The word "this" marks the lines to copy; find all of them in the entries below.

Entries provided >>
□ □ □ □ □ □ □

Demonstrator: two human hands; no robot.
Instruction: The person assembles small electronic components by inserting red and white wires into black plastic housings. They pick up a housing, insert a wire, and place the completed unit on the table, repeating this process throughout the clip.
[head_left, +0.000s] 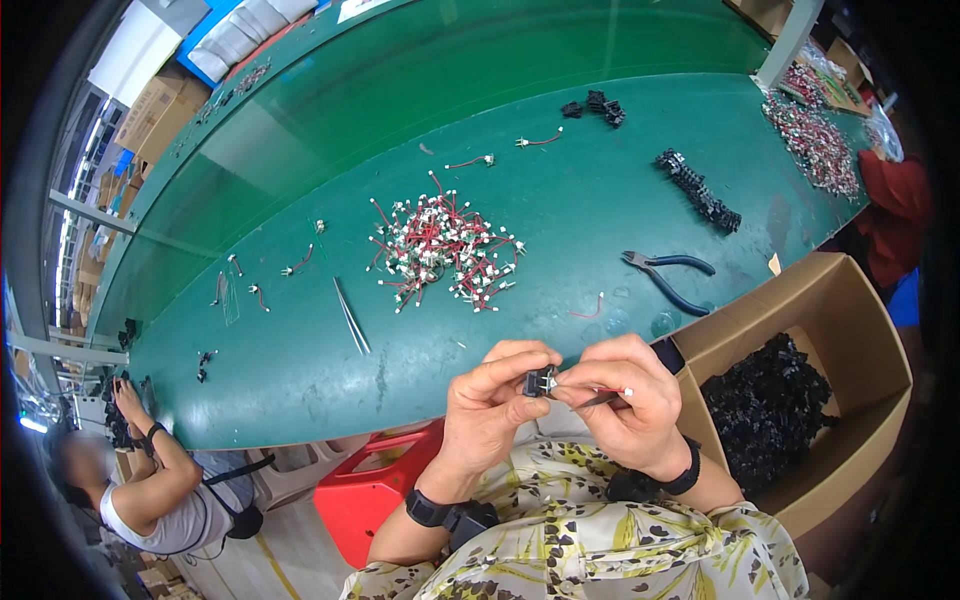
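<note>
In front of my body, above the table's near edge, my two hands meet. My left hand (pixel 482 412) is closed, pinching a small black plastic housing (pixel 534 384) between thumb and fingers. Pressed close against it, my right hand (pixel 638 412) pinches a short red wire with white connectors (pixel 627 391); one end meets the housing's face. A thin dark pointed thing also shows under the right fingers, too hidden to name. Beyond my hands lies a heap of similar red wires with white connectors (pixel 440 245).
Tweezers (pixel 350 315) lie left of the heap, cutting pliers (pixel 665 272) to the right. A row of black housings (pixel 697 190) lies farther back. At my right stands a cardboard box (pixel 850 400) holding many black parts. A co-worker (pixel 165 490) sits far left, near a red stool (pixel 365 490).
</note>
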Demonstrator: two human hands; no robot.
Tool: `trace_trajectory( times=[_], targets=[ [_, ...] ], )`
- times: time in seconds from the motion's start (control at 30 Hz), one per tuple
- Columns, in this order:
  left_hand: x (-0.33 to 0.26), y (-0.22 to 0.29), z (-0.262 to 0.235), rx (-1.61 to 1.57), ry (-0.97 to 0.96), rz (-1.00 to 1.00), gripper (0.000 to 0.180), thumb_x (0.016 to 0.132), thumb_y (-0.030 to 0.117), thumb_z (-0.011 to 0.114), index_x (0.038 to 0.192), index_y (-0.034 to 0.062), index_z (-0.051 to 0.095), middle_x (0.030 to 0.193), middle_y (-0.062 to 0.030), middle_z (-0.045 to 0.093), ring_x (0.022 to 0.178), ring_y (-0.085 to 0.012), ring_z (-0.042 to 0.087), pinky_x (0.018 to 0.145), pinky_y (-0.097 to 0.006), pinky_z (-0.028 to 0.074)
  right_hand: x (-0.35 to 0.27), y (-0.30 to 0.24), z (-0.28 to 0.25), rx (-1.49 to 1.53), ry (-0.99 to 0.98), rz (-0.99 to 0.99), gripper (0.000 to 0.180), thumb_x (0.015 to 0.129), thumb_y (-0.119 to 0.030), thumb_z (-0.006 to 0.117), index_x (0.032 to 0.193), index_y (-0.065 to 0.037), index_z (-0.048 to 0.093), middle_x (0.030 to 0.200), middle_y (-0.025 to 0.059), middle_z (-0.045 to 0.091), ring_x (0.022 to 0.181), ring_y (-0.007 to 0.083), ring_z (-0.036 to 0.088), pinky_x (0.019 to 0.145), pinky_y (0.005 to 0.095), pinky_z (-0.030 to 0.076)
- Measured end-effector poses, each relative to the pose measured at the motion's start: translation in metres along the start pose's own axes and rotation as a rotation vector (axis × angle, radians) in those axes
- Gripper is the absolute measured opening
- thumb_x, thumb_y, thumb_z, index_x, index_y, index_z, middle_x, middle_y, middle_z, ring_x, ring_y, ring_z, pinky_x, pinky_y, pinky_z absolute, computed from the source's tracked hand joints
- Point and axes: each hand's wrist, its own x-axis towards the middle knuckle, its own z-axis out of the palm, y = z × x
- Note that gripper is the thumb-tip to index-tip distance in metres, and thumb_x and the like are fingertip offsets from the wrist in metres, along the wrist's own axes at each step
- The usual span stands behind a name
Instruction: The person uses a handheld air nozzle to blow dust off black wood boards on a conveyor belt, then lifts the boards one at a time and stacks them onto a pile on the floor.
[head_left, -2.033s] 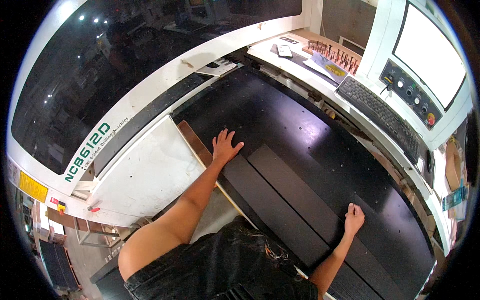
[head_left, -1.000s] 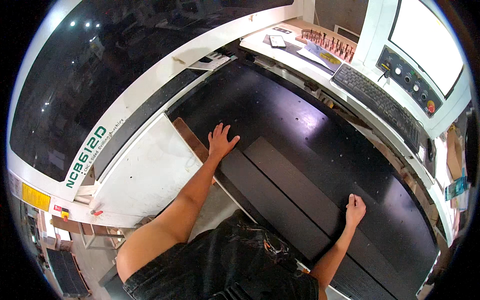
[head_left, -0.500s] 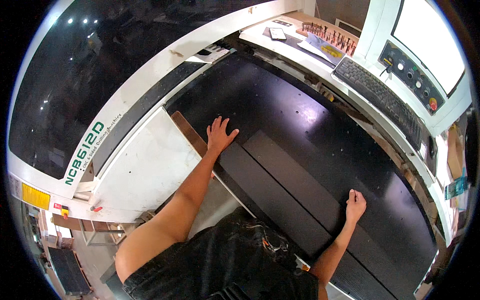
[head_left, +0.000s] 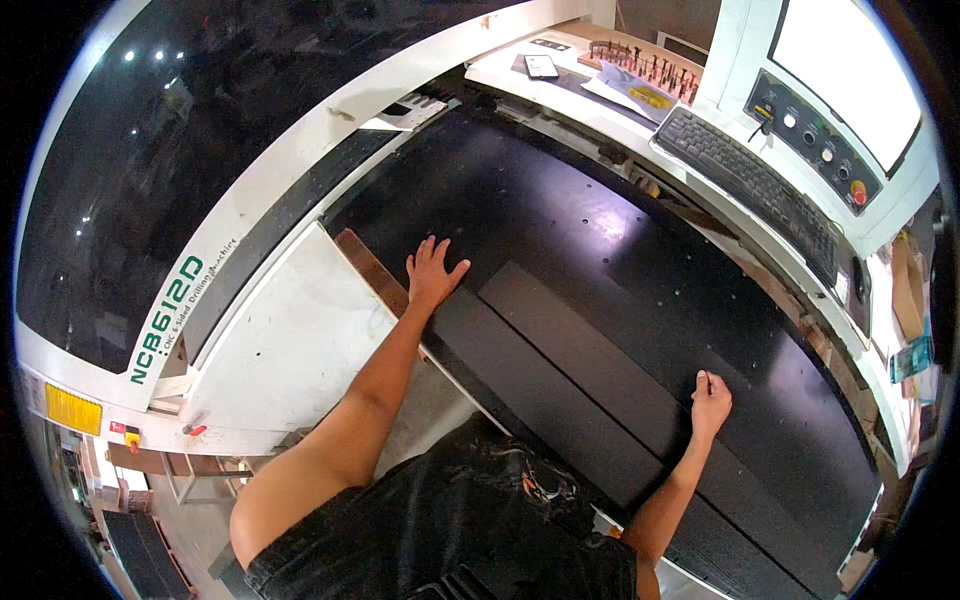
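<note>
Two long dark boards lie side by side on a glossy black table (head_left: pixel 500 190), a narrow gap between them. My left hand (head_left: pixel 432 278) is spread, its fingers apart, by the far-left end of the nearer board (head_left: pixel 535 390). It holds nothing. My right hand (head_left: pixel 710 405) is at the outer edge of the farther board (head_left: pixel 590 355). Its fingers are curled in, with thumb and forefinger together. Whether a small thing is between them is hidden.
A white machine housing with a dark window (head_left: pixel 220 130) rises at the left. Beyond the table, a white ledge carries a phone (head_left: pixel 541 67), a rack of drill bits (head_left: pixel 650 70) and a keyboard (head_left: pixel 745 185). A control panel (head_left: pixel 815 140) with a red button stands at far right.
The view has shifted slightly. Both hands stay nearly in place on the boards, the left still spread and the right still curled.
</note>
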Motion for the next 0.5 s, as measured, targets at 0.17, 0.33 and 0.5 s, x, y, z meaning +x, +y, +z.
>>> trace_trajectory(
  times=[0.17,0.33,0.5],
  targets=[
    [-0.003,-0.001,0.001,-0.014,0.002,-0.012,0.084,0.096,0.071,0.061,0.161,0.0176,0.048,0.173,-0.0155,0.033,0.162,-0.033,0.027,0.13,-0.06,0.018,-0.002,-0.005,0.0,-0.008,0.01,0.005,0.028,0.101,-0.028,0.073,0.108,-0.001,0.079,0.073,0.0089,0.07,0.066,0.0189,0.068,0.067,0.0361,0.052],
    [0.0,-0.003,0.001,0.001,-0.007,-0.003,0.083,0.096,0.069,0.061,0.16,0.0176,0.048,0.173,-0.0158,0.034,0.162,-0.0329,0.027,0.13,-0.06,0.018,-0.001,0.002,0.002,0.004,0.012,0.003,0.028,0.101,-0.027,0.073,0.109,-0.001,0.078,0.073,0.0101,0.071,0.064,0.0192,0.068,0.067,0.0364,0.052],
    [0.0,-0.004,0.005,0.001,0.008,0.0,0.083,0.097,0.069,0.061,0.16,0.0172,0.048,0.173,-0.0164,0.034,0.162,-0.0336,0.027,0.13,-0.06,0.019,0.0,0.005,0.004,0.026,0.024,-0.011,0.03,0.101,-0.029,0.073,0.11,-0.001,0.078,0.074,0.0097,0.071,0.065,0.0183,0.069,0.067,0.036,0.052]
  ],
)
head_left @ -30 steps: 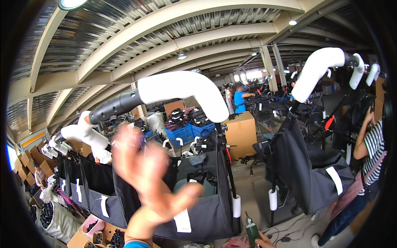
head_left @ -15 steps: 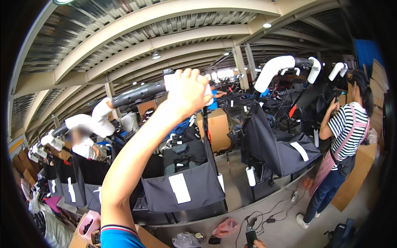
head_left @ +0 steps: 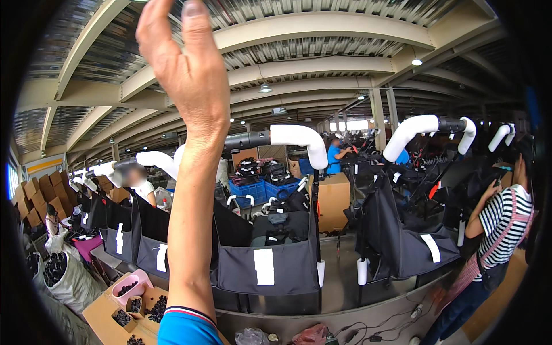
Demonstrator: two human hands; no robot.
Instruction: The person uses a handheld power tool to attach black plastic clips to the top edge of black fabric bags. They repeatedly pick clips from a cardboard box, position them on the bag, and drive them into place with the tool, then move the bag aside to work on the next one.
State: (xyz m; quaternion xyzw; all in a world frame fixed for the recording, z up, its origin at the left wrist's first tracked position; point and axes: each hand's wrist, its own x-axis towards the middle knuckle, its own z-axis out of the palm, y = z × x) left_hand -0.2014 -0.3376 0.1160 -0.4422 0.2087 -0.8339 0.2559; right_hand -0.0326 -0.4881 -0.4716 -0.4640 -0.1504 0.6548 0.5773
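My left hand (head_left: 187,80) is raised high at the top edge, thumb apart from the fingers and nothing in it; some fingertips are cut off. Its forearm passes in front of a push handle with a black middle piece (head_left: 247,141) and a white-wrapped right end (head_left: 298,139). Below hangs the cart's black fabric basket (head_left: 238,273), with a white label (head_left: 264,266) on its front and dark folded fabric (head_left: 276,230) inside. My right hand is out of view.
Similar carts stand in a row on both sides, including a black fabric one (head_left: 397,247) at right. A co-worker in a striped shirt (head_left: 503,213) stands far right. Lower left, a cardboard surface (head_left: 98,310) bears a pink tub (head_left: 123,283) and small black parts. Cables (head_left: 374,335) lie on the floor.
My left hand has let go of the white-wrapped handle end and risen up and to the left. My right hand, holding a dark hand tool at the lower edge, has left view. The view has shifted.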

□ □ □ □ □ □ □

Completed task >>
Instruction: The person assembles small electronic components by inserting red and white wires into black plastic housings. They pick up a housing, insert a wire, and place the completed unit on the table, repeating this process throughout the clip.
- Columns, in this order:

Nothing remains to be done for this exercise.